Mû le traîna sur plusieurs étages, enserré dans ses chaînes invisibles, et le laissa tomber à travers le vitrail de la salle de réunion. Morgane et Anastase suivirent avec circonspection les pointes de son armure rayer le parquet.

« Il a perdu » dit Mû en atterrissant à son tour.

Elle rassembla tous les cristaux en une sphère de la taille d'un ballon de football.

Le chevalier Siegfried se remit sur pied, chancelant.
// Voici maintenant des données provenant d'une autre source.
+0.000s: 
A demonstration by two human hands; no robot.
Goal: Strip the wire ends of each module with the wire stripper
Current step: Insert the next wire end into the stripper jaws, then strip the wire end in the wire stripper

Son regard alla de l'un à l'autre.

« Veuillez vous rendre » ordonna le Haut Paladin.

Il poussa un rugissement et, au mépris de sa mission originelle, se rua bras tendus vers Anastase de Hermegen. Le Paladin ayant perdu son sabre, la seule chose qu'il lui restait en main était sa canne en bois. Il la planta en travers de son chemin. Siegfried trébucha lourdement. Et il trébuchait encore lorsqu'il atteignit le cadre du vitrail brisé, et que son inertie l'emporta à l'extérieur.

Il est probable que la dernière pensée de Siegfried fut qu'il avait été vaincu par le coup de canne d'un infirme. Et il est certain qu'il ne méritait rien de mieux.